(WHAT YOU HAVE TO DO): Give the records again exactly. Pictures do not belong in the copy.

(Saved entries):
· · · · ·

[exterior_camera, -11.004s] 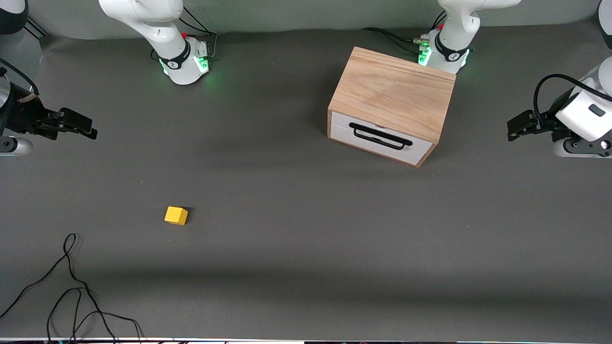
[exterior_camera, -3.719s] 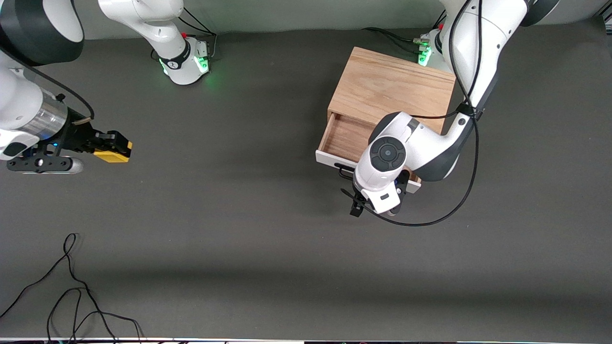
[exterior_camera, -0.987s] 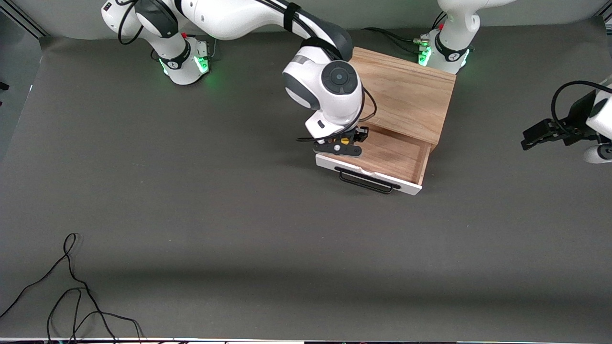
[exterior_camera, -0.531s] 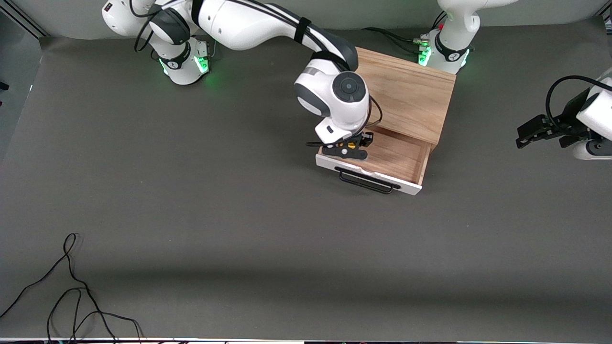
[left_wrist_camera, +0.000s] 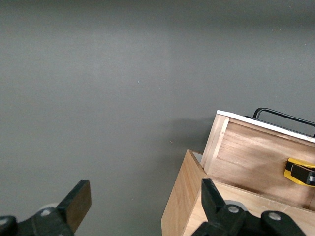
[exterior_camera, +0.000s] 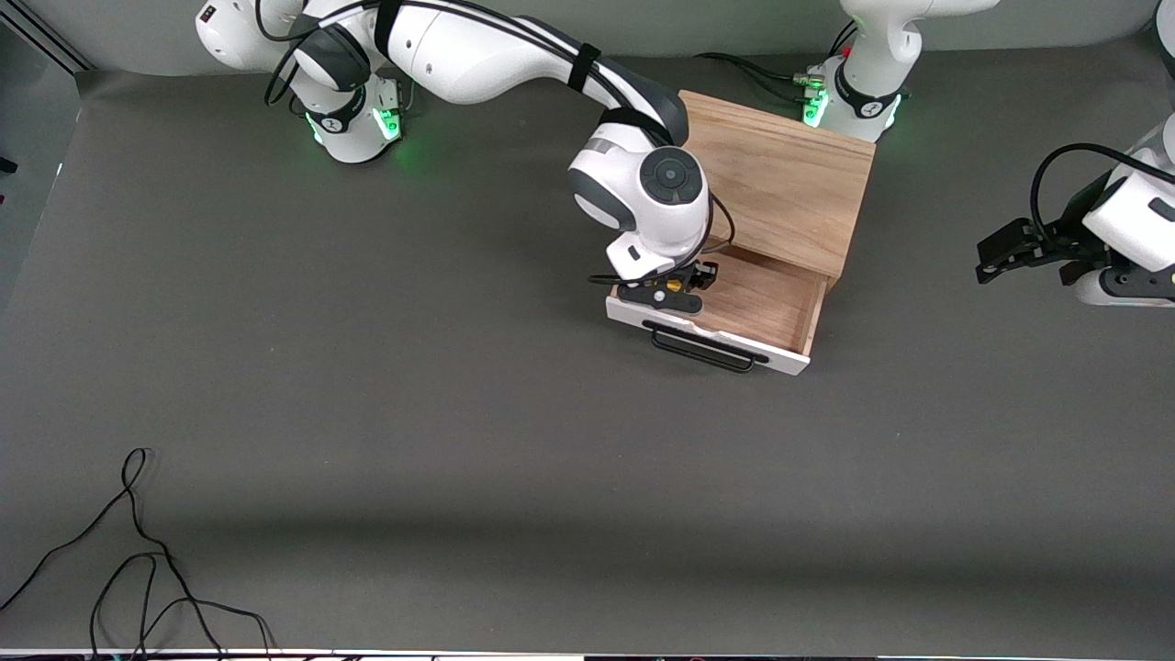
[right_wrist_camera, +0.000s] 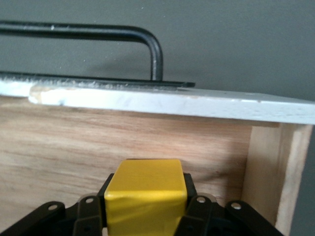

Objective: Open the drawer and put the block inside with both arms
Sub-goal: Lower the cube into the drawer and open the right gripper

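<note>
The right gripper [exterior_camera: 677, 284], clamped on the yellow block [right_wrist_camera: 145, 202], has sunk lower into the pulled-out drawer [exterior_camera: 766, 303] within the past second, so release looks imminent; the left gripper [exterior_camera: 999, 252], jaws apart, waits over the desk [exterior_camera: 459, 413].

The front camera looks down from high across the surface [exterior_camera: 459, 413]; both wrist cameras sit close, sharing the open drawer [exterior_camera: 762, 303] [left_wrist_camera: 256, 157] [right_wrist_camera: 147, 105].

block [right_wrist_camera: 143, 196] over open drawer [exterior_camera: 762, 308]
</note>
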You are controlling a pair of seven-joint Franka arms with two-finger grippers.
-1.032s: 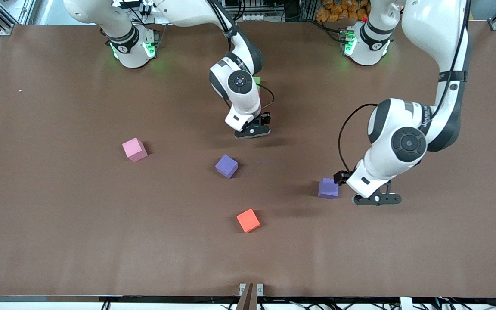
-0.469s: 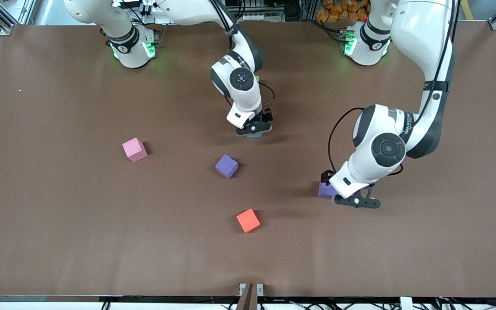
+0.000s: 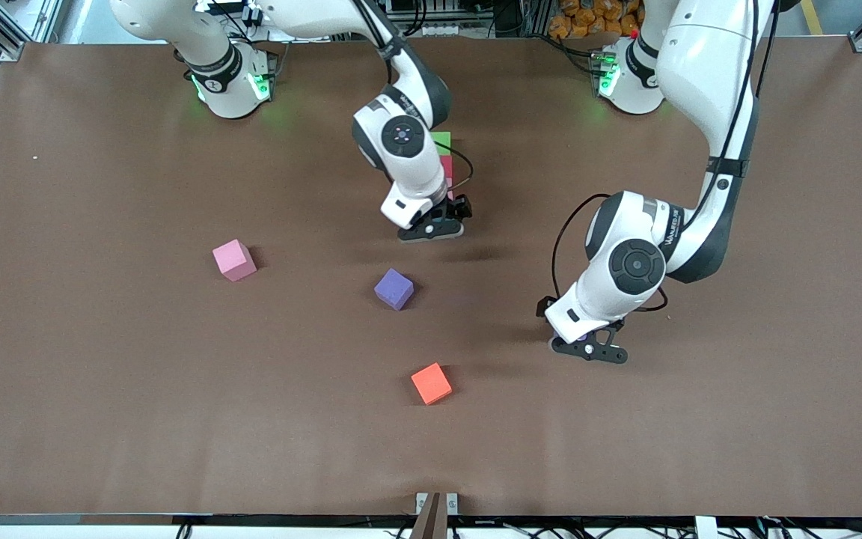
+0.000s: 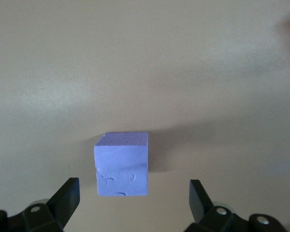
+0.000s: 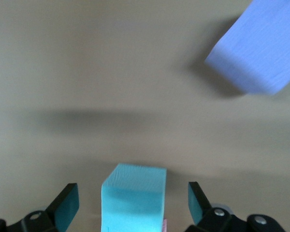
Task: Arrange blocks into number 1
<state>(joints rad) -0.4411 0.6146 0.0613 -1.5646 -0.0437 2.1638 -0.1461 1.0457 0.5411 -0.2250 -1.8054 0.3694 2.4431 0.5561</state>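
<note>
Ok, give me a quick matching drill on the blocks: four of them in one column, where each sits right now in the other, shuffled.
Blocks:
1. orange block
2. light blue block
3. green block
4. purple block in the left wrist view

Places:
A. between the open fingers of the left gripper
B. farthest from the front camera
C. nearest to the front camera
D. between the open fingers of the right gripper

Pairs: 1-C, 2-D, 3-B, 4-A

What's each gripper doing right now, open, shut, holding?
Left gripper: open, fingers straddling a purple block on the table, not gripping.
Right gripper: open over the light blue block, not gripping.
</note>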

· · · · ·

(REPLY TO THE EXERCISE):
[exterior_camera, -11.004s] 
[exterior_camera, -3.719s] 
[exterior_camera, -0.987s] 
[exterior_camera, -0.531s] 
[left_wrist_camera, +0.000s] 
[exterior_camera, +0.000s] 
[right_wrist_camera, +0.000s] 

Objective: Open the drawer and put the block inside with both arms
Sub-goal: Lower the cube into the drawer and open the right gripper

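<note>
The right gripper [exterior_camera: 677, 284], clamped on the yellow block [right_wrist_camera: 145, 202], has sunk lower into the pulled-out drawer [exterior_camera: 766, 303] within the past second, so release looks imminent; the left gripper [exterior_camera: 999, 252], jaws apart, waits over the desk [exterior_camera: 459, 413].

The front camera looks down from high across the surface [exterior_camera: 459, 413]; both wrist cameras sit close, sharing the open drawer [exterior_camera: 762, 303] [left_wrist_camera: 256, 157] [right_wrist_camera: 147, 105].

block [right_wrist_camera: 143, 196] over open drawer [exterior_camera: 762, 308]
</note>
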You are controlling a pair of seven-joint Franka arms with two-finger grippers.
-1.032s: 
-0.469s: 
+0.000s: 
+0.000s: 
+0.000s: 
Task: Arrange blocks into number 1
<state>(joints rad) -0.4411 0.6146 0.0613 -1.5646 -0.0437 2.1638 -0.1461 1.0457 0.5411 -0.2250 -1.8054 0.3694 2.4431 0.5561</state>
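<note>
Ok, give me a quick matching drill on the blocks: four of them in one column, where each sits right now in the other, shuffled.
Blocks:
1. orange block
2. light blue block
3. green block
4. purple block in the left wrist view

Places:
A. between the open fingers of the left gripper
B. farthest from the front camera
C. nearest to the front camera
D. between the open fingers of the right gripper

Pairs: 1-C, 2-D, 3-B, 4-A

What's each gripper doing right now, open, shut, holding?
Left gripper: open, fingers straddling a purple block on the table, not gripping.
Right gripper: open over the light blue block, not gripping.
</note>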

There is no more to this exercise.